• **Task details**
Give back exactly the lines that run from the beginning of the entries to the line containing "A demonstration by", both included, and nothing else.

• **Records provided**
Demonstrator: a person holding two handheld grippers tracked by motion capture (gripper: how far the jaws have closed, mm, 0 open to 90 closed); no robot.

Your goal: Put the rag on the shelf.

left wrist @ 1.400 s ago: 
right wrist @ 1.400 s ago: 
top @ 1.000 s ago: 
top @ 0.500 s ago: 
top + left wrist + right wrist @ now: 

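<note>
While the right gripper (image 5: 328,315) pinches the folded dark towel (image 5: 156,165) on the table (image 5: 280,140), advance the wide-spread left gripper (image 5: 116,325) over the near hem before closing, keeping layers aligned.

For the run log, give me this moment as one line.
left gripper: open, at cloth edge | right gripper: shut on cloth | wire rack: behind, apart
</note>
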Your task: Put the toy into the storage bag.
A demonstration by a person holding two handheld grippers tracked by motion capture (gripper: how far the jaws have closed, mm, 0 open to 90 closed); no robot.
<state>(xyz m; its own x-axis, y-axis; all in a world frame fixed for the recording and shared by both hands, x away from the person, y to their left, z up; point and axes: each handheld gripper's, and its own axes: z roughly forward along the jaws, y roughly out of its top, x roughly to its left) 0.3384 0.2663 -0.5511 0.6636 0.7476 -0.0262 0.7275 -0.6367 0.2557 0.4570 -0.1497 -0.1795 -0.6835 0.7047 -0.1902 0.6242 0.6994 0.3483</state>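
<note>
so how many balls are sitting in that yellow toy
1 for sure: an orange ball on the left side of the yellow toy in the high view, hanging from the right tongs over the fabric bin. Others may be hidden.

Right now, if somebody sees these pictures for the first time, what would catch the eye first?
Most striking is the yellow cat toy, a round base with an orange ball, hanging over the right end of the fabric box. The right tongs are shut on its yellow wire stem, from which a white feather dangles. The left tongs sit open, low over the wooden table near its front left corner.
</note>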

• **Written answer**
Demonstrator: a person holding two handheld grippers tracked by motion capture (gripper: how far the jaws have closed, mm, 0 open to 90 closed); no robot.

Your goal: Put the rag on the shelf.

left wrist @ 1.400 s ago: 
right wrist @ 1.400 s ago: 
top @ 1.000 s ago: 
top @ 0.500 s ago: 
top + left wrist + right wrist @ now: 

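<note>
While the right gripper (image 5: 328,315) pinches the folded dark towel (image 5: 156,165) on the table (image 5: 280,140), advance the wide-spread left gripper (image 5: 116,325) over the near hem before closing, keeping layers aligned.

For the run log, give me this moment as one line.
left gripper: open, at cloth edge | right gripper: shut on cloth | wire rack: behind, apart
</note>
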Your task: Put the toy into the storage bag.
A demonstration by a person holding two handheld grippers tracked by motion capture (gripper: how far the jaws have closed, mm, 0 open to 90 closed); no robot.

The exercise has been finished.